▸ **WHAT IS REQUIRED**
Give back, character for character, the line that includes "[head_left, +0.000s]" and all lines beneath it in the data.

▸ **RECORDS**
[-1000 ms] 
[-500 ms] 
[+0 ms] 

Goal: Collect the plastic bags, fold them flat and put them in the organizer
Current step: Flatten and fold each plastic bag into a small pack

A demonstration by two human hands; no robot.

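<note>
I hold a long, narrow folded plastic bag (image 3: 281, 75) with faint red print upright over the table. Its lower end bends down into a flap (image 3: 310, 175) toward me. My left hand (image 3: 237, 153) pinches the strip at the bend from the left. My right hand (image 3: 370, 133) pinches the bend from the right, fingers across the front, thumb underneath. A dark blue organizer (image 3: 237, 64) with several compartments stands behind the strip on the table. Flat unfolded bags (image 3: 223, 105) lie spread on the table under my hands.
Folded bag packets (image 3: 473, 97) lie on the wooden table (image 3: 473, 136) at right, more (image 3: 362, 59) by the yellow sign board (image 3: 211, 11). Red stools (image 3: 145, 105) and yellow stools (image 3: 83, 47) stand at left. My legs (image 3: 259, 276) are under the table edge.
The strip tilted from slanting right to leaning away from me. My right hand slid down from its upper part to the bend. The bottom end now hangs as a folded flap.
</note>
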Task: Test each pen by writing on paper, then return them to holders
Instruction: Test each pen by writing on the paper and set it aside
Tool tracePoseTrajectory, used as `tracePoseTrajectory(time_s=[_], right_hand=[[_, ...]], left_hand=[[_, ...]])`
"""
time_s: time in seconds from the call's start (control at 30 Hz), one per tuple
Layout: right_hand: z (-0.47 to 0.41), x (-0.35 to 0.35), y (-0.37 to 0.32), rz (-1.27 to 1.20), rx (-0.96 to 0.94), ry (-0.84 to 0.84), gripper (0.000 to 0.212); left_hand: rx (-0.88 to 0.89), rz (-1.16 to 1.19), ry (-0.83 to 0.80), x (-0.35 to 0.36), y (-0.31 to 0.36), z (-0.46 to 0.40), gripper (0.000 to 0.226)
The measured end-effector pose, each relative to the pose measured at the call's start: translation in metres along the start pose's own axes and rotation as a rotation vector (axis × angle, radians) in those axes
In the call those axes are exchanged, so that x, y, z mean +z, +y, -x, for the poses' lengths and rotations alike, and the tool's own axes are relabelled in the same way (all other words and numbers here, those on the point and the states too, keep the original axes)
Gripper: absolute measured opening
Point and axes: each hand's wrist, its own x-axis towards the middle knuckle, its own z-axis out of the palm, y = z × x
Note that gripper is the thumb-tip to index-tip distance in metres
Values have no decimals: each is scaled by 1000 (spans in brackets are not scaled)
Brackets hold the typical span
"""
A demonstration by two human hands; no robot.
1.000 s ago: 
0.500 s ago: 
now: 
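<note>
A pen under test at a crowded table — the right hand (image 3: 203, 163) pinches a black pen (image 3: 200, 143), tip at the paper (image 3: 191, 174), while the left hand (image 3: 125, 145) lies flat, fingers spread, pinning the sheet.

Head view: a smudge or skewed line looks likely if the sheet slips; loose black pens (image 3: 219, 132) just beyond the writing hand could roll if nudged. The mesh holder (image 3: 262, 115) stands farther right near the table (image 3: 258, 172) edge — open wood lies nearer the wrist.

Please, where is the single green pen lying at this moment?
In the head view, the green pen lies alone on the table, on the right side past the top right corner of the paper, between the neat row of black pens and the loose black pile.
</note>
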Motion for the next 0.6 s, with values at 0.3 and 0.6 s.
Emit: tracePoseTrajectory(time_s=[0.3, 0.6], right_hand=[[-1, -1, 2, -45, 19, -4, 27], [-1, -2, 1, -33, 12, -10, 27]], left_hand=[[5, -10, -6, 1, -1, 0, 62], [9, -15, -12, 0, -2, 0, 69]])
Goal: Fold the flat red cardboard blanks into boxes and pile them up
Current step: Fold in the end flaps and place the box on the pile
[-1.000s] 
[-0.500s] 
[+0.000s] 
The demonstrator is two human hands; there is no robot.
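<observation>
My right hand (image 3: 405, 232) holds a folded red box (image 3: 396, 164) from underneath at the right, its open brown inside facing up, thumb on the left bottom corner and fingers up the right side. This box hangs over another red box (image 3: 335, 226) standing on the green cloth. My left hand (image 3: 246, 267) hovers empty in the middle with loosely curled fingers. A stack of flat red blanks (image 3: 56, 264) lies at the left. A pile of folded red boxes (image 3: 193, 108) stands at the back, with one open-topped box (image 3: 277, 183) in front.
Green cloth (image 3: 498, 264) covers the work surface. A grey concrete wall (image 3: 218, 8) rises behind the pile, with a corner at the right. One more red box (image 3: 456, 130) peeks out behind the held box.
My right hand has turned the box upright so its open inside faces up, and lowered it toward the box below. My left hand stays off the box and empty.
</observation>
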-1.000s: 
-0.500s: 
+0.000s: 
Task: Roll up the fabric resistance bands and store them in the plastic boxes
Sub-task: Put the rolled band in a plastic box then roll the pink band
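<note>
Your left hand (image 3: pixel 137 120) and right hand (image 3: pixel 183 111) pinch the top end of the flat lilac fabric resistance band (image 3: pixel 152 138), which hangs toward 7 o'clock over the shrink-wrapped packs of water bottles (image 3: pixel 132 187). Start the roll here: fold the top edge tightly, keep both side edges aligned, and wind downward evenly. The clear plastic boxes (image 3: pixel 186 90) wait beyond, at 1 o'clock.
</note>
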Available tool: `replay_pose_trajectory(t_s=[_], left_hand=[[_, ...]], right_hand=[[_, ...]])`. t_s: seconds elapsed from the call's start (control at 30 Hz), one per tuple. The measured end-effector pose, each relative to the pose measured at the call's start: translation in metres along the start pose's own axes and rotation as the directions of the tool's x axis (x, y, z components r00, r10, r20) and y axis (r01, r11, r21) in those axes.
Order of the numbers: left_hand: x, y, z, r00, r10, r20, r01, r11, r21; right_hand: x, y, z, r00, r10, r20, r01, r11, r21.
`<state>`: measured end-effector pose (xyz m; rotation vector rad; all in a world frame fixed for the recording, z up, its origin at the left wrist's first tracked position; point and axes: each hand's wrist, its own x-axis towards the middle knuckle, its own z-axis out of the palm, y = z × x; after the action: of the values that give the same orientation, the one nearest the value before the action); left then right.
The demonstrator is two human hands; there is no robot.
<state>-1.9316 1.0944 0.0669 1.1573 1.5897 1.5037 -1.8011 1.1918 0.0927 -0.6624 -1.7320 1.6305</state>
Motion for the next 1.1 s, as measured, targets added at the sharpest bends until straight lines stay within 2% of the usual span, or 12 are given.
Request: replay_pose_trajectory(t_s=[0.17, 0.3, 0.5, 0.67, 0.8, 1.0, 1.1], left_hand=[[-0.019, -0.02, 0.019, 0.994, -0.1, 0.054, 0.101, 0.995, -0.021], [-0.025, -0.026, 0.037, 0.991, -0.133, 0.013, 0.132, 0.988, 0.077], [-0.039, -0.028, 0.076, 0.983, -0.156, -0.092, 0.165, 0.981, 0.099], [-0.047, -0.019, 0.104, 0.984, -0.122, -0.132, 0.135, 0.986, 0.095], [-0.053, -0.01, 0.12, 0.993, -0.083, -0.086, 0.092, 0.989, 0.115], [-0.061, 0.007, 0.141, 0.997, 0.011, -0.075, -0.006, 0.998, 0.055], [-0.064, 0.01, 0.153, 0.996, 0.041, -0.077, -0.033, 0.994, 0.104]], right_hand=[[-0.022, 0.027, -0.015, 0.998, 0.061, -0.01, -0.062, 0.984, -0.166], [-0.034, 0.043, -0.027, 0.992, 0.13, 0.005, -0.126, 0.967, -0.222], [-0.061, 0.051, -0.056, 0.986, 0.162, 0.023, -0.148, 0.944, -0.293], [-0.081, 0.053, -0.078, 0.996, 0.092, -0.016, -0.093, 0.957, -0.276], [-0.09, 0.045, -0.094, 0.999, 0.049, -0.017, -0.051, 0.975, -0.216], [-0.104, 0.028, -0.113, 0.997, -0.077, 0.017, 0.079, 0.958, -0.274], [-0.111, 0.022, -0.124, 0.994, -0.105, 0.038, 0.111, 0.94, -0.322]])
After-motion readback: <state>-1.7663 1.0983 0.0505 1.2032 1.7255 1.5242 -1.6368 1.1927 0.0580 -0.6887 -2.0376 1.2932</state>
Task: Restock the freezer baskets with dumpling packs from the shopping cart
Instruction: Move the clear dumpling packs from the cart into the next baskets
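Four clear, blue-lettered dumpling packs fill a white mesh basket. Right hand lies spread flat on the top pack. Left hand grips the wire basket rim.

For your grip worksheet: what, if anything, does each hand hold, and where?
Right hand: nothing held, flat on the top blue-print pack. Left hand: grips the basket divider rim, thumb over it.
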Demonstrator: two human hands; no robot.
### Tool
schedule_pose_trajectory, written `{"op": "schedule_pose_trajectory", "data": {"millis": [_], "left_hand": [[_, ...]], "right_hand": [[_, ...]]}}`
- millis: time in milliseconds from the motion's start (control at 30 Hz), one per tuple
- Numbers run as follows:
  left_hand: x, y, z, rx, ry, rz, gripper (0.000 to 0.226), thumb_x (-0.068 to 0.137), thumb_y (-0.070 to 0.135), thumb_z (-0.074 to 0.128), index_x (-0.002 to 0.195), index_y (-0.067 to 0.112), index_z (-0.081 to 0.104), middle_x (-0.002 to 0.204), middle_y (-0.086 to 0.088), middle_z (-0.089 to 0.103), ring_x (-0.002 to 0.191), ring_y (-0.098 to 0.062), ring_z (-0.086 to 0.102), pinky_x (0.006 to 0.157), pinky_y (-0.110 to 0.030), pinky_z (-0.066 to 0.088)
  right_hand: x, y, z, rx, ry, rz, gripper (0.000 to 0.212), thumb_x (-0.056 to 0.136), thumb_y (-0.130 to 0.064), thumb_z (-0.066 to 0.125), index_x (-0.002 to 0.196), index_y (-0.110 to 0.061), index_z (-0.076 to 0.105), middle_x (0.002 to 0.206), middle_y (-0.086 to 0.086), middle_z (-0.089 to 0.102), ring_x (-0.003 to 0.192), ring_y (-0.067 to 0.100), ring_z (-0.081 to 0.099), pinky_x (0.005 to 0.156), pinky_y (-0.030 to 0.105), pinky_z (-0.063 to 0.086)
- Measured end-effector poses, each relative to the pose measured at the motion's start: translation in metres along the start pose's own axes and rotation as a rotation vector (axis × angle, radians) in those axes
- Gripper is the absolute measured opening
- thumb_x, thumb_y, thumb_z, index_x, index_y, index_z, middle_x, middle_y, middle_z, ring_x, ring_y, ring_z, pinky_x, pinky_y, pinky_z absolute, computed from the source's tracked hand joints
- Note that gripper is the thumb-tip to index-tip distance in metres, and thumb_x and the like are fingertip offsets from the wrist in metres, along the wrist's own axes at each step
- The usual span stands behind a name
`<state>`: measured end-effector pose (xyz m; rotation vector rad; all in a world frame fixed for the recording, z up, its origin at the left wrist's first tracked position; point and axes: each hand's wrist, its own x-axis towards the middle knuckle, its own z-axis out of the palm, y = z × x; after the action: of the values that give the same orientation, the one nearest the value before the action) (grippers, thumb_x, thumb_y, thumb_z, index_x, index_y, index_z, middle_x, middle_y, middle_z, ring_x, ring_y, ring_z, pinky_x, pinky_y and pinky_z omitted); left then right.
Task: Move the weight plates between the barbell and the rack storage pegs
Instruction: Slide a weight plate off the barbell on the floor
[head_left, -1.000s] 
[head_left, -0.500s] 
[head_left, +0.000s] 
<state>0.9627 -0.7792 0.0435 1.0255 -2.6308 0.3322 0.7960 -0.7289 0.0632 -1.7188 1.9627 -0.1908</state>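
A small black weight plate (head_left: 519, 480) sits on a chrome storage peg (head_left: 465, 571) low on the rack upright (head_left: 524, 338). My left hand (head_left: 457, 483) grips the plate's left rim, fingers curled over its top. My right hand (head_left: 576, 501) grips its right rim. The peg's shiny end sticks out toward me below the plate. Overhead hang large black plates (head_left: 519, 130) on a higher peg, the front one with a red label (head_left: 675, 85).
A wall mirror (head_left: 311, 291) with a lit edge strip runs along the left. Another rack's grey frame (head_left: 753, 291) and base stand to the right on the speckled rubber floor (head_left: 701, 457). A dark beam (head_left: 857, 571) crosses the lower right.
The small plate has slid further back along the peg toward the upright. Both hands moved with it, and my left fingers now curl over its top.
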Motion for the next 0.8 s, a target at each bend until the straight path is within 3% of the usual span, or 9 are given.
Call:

▸ **YOUR RESPONSE**
[head_left, +0.000s] 
<state>0.9627 -0.7792 0.0435 1.0255 -2.6308 0.3322 0.7960 -0.7289 0.0632 -1.7188 1.9627 -0.1908</state>
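A small black weight plate (head_left: 519, 480) sits on a chrome storage peg (head_left: 465, 571) low on the rack upright (head_left: 524, 338). My left hand (head_left: 457, 483) grips the plate's left rim, fingers curled over its top. My right hand (head_left: 576, 501) grips its right rim. The peg's shiny end sticks out toward me below the plate. Overhead hang large black plates (head_left: 519, 130) on a higher peg, the front one with a red label (head_left: 675, 85).
A wall mirror (head_left: 311, 291) with a lit edge strip runs along the left. Another rack's grey frame (head_left: 753, 291) and base stand to the right on the speckled rubber floor (head_left: 701, 457). A dark beam (head_left: 857, 571) crosses the lower right.
The small plate has slid further back along the peg toward the upright. Both hands moved with it, and my left fingers now curl over its top.
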Motion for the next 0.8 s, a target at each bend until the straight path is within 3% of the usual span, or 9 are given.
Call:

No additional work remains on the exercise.